Vieles ist uns so vertraut, daß wir es gar nicht mehr merken. Erst wenn es weg ist merken wir es und wollen es plötzlich wieder haben: Gesundheit, Freunde, Wohlwollen, Rituale, Einkommen.

Im Kreieren von neuem (Inhalte, Design, Pläne, Unterhaltung) können wir uns in erster Linie nur am Alten orientieren. Von nichts kommt bekanntlich nichts. Wir nehmen das, was bereits funktioniert und arrangieren es neu. Jemanden dies als „Neu“ zu verkaufen, wäre dann nicht ehrlich, zum Teil zumindest.

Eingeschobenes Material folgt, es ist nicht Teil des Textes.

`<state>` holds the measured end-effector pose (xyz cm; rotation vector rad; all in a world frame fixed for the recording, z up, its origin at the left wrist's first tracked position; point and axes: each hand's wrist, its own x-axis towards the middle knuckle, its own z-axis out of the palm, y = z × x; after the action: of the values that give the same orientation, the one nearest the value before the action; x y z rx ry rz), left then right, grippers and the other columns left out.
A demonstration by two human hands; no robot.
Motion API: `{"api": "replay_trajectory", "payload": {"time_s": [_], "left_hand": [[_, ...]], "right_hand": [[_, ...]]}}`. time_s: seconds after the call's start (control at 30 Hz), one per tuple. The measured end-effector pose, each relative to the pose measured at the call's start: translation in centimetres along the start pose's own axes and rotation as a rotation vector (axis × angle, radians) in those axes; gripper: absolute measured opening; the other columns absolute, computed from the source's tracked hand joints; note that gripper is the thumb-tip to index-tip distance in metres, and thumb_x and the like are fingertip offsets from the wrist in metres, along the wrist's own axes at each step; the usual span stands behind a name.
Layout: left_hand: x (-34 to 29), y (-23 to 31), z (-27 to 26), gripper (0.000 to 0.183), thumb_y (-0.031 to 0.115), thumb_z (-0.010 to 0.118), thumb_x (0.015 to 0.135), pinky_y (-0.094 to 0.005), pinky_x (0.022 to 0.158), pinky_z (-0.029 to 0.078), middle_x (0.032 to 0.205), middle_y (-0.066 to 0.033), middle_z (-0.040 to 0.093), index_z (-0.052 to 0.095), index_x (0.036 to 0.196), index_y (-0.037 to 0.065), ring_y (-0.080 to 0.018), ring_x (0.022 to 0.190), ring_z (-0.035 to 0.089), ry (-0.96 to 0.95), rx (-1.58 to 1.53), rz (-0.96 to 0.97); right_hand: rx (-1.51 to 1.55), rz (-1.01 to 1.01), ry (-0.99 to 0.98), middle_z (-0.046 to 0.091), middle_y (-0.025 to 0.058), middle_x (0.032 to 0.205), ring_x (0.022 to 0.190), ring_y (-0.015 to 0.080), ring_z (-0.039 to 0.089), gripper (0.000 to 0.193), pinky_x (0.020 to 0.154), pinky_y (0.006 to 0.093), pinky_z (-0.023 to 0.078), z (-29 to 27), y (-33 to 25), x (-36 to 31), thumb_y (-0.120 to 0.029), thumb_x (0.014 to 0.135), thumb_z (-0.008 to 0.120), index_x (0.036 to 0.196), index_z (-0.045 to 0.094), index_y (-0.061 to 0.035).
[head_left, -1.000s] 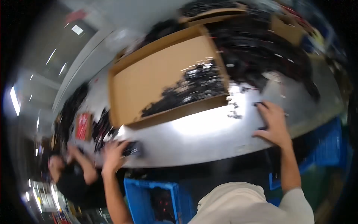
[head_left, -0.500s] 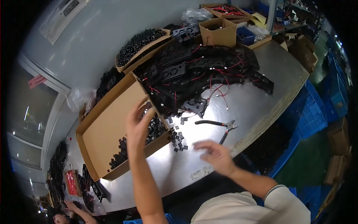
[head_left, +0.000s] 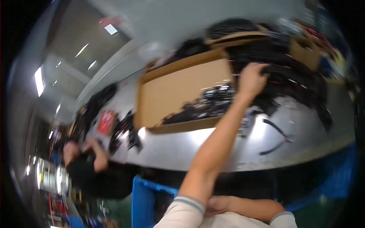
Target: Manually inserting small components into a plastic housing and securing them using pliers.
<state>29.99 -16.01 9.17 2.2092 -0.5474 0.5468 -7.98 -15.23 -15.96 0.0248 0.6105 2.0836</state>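
Note:
My left hand is stretched over the right end of the cardboard tray, its fingers closed on a black plastic housing at the near side of the heap of black housings. Motion blur softens the grip. My right hand rests against my body below the left upper arm, which hides part of it; its fingers do not show clearly. Small black square parts lie heaped along the front and right of the cardboard tray. Diagonal cutters with dark handles lie spread on the metal table.
A blue crate stands below the table's front edge. Further left are a small box of red parts and another person in dark clothing. At the back right stands a cardboard box.
The view has swung left. My left hand has moved from above the small parts to the black housings. My right hand has drawn back from beside the cutters to my body.

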Motion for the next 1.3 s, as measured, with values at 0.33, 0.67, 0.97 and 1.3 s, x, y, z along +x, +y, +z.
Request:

Wenn wir jemanden, der uns lieb ist, etwas Gutes tun wollen, dann bringen wir ihn das Vertraute. Da fühlt er sich sicher. Das kennt er. Wenn wir es besonders gut meinen, dann geben wir noch etwas hinzu. Wir werten es durch weitere Zutaten, durch Abwechslung oder durch schiere Fantasie auf.

Ein alter Hut sitzt sehr bequem, so daß man ihn weiterträgt, falls man einen Hut trägt. Wenn Sie wollen, daß jemand mal einen neuen Hut ausprobiert, dann geben Sie ihm einen Neuen. Achten Sie vorher aber darauf, daß der mindestens genauso bequem ist, wie der alte.